A cluster B’s parenting style is less of a parenting style and more of a management style. They need to control the appearances of the situation, micromanage details, and judge and correct. To them, children are projects who need to be aggressively fitted into their mold. Children who become their own person are threatening in a dysfunctional family. To that end, they make decisions without considering the children or the other parent while appearing to be actually doing the work of parenting. They are like the managers who come into the office, work everyone into a frenzy, then retreat to their office. No sense of teamwork or fair play.
But you can work to make sure your children have a mother who, through monumental effort and growth, comes to the place where she can handle this. Grow out of the victim mindset, even though you have been targeted for every ounce of destruction your ex can wreak on you. Your ex himself will have dibs on victim mindset even as he is the one victimizing. He will continue to model retaliation, control, and unending bitterness while he accuses you of those very things. He will teach the children no skills related to cooperation, because he cannot do that himself. He will show the children that things and appearances matter more than people. He will teach them selfishness and how to reject people when you don’t get your way, no matter how devoted and loving that person was.
It’s not fair, it’s not right, and cleaning it up is painful, messy, and lasts a long, long time. But you can use this situation to clarify and grow yourself. Through oppression, you can grow wise, strong, and clear enough to show your children what really counts: unconditional love.

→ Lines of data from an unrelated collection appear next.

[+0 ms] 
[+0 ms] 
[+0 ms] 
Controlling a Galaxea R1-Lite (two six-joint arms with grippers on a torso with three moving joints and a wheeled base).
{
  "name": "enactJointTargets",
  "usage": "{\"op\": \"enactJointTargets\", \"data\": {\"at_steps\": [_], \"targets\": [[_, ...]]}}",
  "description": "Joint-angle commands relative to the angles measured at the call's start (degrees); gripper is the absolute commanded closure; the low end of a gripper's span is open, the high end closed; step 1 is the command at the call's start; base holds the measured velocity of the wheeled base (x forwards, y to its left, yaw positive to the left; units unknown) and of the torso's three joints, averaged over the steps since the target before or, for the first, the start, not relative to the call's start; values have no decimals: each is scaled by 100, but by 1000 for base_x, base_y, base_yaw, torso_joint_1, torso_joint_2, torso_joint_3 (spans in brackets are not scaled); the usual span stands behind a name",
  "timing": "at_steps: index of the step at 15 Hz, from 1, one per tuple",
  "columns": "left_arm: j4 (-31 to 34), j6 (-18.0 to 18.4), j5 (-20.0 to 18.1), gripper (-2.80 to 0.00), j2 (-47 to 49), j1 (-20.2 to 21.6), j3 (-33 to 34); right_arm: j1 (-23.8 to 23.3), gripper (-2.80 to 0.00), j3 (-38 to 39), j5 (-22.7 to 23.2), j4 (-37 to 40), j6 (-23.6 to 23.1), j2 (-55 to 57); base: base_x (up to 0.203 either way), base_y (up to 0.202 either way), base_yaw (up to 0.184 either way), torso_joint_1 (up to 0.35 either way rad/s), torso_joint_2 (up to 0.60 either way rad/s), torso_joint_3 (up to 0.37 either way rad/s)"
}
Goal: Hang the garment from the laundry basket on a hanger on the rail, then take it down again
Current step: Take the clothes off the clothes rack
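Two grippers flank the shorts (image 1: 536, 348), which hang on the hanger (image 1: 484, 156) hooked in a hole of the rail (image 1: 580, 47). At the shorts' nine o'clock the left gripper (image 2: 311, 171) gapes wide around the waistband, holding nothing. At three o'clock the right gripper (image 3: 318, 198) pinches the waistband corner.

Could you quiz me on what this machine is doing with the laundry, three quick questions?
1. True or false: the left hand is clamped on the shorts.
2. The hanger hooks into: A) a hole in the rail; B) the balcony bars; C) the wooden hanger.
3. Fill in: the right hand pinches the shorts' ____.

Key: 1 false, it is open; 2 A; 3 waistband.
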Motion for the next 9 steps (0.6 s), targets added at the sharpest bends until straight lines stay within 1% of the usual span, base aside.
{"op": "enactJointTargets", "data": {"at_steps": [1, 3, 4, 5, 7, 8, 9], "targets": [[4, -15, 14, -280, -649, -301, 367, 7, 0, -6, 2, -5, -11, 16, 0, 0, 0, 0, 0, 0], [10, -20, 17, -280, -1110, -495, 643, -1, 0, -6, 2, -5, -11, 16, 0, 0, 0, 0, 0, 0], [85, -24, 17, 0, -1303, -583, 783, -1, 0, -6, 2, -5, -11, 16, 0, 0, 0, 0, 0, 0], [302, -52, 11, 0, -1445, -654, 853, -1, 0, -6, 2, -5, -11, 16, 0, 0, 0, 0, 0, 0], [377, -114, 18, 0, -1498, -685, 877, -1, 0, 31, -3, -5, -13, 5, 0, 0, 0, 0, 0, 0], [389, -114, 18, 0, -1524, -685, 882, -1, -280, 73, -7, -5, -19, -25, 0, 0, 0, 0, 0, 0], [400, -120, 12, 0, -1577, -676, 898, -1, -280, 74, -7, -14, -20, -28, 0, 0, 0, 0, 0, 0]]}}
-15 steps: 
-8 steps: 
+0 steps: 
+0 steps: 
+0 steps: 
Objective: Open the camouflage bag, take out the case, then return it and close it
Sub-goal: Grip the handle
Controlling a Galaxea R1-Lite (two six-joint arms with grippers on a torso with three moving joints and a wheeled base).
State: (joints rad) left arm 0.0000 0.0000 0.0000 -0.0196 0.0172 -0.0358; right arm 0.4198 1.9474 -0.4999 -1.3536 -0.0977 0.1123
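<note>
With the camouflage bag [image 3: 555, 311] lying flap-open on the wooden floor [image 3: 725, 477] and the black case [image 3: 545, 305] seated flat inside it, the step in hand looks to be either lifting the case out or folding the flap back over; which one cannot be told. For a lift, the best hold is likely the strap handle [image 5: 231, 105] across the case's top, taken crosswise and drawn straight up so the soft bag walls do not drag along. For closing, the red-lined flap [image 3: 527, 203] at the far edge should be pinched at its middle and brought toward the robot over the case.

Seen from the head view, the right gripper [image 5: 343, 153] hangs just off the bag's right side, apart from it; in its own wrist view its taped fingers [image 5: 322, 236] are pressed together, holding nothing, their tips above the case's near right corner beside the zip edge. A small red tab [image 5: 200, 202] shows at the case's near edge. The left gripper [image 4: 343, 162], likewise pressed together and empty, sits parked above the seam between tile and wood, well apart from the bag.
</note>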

Hold your ground, warrior women. Don’t let anyone tell you “mother” is less than or more disposable than “father”. Love your children fiercely, heal yourself, and hope always comes. No matter what your situation, know that you deserve complete grace. And so do your children. Let them love, let them learn their own way to forgiveness, don't judge them and protect them fiercely from influences of shame and blame. They will come to see their father through adult eyes some day, and you will be there to help them pick up the pieces when they hurt over their awakening.